What the task requires »
Using the listing below, please gather every line containing the word "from".
*** Information shown ***
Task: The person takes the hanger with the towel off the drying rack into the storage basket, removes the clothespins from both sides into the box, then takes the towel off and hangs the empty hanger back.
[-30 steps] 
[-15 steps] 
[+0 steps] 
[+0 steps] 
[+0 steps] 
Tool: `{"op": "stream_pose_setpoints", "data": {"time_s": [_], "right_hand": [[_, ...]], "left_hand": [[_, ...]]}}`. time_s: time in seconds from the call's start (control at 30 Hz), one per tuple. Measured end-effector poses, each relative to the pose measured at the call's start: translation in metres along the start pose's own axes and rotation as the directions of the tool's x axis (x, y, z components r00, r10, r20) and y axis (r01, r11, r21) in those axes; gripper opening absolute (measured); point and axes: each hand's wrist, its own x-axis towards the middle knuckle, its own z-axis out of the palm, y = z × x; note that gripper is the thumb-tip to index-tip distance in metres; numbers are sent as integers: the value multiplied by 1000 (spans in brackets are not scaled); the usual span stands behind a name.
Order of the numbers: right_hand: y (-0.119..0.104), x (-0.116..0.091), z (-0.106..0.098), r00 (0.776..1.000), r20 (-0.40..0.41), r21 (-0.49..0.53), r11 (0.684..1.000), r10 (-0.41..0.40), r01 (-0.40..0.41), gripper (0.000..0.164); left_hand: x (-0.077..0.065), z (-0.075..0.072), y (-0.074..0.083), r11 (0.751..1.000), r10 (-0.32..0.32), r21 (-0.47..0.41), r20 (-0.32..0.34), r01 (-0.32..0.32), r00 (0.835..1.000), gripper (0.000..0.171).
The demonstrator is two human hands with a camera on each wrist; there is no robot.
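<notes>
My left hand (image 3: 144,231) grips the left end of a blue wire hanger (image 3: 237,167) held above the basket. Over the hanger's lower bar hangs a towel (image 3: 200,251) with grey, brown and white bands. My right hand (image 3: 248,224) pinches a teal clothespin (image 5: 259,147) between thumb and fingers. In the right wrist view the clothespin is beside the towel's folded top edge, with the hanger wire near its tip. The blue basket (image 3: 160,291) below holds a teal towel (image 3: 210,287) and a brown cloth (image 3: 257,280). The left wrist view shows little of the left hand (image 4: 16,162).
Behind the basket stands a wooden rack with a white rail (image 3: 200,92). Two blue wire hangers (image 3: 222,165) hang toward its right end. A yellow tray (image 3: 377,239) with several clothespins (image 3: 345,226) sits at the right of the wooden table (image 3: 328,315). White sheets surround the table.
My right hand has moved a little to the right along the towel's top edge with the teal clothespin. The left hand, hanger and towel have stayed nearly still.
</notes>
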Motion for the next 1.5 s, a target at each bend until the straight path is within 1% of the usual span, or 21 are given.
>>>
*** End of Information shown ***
Problem solution »
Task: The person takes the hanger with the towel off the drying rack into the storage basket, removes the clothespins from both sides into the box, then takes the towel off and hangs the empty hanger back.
Tool: `{"op": "stream_pose_setpoints", "data": {"time_s": [_], "right_hand": [[_, ...]], "left_hand": [[_, ...]]}}`. time_s: time in seconds from the call's start (control at 30 Hz), one per tuple. Measured end-effector poses, each relative to the pose measured at the call's start: translation in metres along the start pose's own axes and rotation as the directions of the tool's x axis (x, y, z components r00, r10, r20) and y axis (r01, r11, r21) in those axes; gripper opening absolute (measured); point and axes: each hand's wrist, its own x-axis towards the middle knuckle, its own z-axis out of the palm, y = z × x; note that gripper is the thumb-tip to index-tip distance in metres; numbers are sent as integers: the value multiplied by 1000 (spans in brackets are not scaled); the usual span stands behind a name.

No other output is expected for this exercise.